TRY IT: The required output is all lines below that contain the word "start".

DATA:
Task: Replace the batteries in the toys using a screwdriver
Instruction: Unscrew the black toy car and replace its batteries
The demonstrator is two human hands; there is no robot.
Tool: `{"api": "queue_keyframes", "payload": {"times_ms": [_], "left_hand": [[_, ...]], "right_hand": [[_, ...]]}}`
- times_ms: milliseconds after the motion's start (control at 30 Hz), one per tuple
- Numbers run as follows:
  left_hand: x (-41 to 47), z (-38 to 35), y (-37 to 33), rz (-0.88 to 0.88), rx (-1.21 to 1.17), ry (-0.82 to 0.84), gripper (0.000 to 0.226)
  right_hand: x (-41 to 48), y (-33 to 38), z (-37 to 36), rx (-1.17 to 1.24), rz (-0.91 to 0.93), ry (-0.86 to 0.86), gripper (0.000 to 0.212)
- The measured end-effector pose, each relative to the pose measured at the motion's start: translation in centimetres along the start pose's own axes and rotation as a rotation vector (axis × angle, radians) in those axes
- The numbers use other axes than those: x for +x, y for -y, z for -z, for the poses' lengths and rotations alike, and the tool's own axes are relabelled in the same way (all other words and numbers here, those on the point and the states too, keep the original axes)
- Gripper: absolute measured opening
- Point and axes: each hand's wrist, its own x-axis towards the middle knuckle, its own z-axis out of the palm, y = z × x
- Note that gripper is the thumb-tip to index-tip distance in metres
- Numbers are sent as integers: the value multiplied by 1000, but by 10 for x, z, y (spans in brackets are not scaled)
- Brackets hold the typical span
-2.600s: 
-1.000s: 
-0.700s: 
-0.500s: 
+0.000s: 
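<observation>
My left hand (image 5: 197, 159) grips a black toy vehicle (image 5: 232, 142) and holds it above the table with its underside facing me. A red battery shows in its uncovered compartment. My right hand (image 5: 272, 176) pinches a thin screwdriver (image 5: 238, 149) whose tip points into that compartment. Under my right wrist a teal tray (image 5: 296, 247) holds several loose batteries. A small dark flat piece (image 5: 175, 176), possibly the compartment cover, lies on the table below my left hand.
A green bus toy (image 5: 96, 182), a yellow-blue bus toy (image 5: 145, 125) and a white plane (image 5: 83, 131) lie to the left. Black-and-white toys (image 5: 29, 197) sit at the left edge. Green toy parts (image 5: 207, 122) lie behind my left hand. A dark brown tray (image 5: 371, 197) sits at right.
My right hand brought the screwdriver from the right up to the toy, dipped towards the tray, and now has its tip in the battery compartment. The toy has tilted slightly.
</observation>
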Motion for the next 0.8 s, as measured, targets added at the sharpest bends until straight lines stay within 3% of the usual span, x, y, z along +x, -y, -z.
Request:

TASK OUTPUT:
- times_ms: milliseconds after the motion's start (control at 30 Hz), one per tuple
- The measured end-effector pose, each relative to the pose measured at the motion's start: translation in centimetres along the start pose's own axes and rotation as a rotation vector (axis × angle, radians) in those axes

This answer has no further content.